I’m such a judgmental person, so I’m thankful for the way in which writing (and reading) brings that to my attention and makes me examine my conscience and curtail the tendency to categorise, shun or disregard others. In that sense, writing probably does more to shape my faith than the other way around. But I suppose it must have some bearing…
Writing teaches me to pause. To pay attention and to reflect, because nothing is insignificant. That’s all of a piece with my Christian belief that God is at work in and through creation, from the depths of the ocean to the highest heavens. One of my favourite writers, Flannery O’Connor, says that without belief in the eternal soul there is very little drama. In other words, a Christian account of the origin and worth of every human life makes for the highest possible drama – because ultimately everything is at stake and almost anything can make a difference to the outcome.
That the way out of our fallen condition must come (and has come) from without, yet through the very conditions of our earthly and creaturely status, is also important here. Emmanuel – God with us, in Christ and through the Church most importantly, but also through my neighbor, my enemy, every stroke of good or ill fortune and every signpost in nature. God’s grace abounds in all things – nothing is insignificant.
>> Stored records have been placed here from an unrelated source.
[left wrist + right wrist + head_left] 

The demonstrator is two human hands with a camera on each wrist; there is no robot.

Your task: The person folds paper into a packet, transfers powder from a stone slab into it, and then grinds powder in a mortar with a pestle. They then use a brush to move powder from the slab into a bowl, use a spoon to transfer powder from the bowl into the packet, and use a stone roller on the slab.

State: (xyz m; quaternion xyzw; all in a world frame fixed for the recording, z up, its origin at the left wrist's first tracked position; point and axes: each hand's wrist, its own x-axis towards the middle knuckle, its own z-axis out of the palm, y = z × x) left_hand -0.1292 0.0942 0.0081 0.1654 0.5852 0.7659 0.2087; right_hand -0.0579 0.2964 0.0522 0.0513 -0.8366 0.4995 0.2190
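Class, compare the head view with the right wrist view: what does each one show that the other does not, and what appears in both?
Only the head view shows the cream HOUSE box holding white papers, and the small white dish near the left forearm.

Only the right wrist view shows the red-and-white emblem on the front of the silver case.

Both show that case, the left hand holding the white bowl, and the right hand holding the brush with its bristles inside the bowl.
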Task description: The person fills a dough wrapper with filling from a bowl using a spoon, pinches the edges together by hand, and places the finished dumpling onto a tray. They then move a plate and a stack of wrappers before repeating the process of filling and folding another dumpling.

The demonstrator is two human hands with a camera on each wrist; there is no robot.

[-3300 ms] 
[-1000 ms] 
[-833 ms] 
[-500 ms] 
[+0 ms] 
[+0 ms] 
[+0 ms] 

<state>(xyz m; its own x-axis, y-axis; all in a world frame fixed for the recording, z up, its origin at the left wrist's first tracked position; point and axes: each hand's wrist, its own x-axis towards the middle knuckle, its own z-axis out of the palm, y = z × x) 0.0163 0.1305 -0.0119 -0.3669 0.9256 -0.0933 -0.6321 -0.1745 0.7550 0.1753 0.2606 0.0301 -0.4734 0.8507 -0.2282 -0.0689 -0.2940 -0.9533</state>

Not only is that compelling theology, it’s the best advice for writers: every paragraph, every line, every word should be there for a reason. O’Connor (again) says, “A short story is a way of saying something that can’t be said in any other way. And it takes every word in the story to say what the meaning is.” I think it’s the same in life: I can’t adequately summarise God’s purpose in creation, but I know there is purpose in it, top to bottom, and that every thing and every event forms part of the explanation. I’d like my writing to reflect that idea somehow.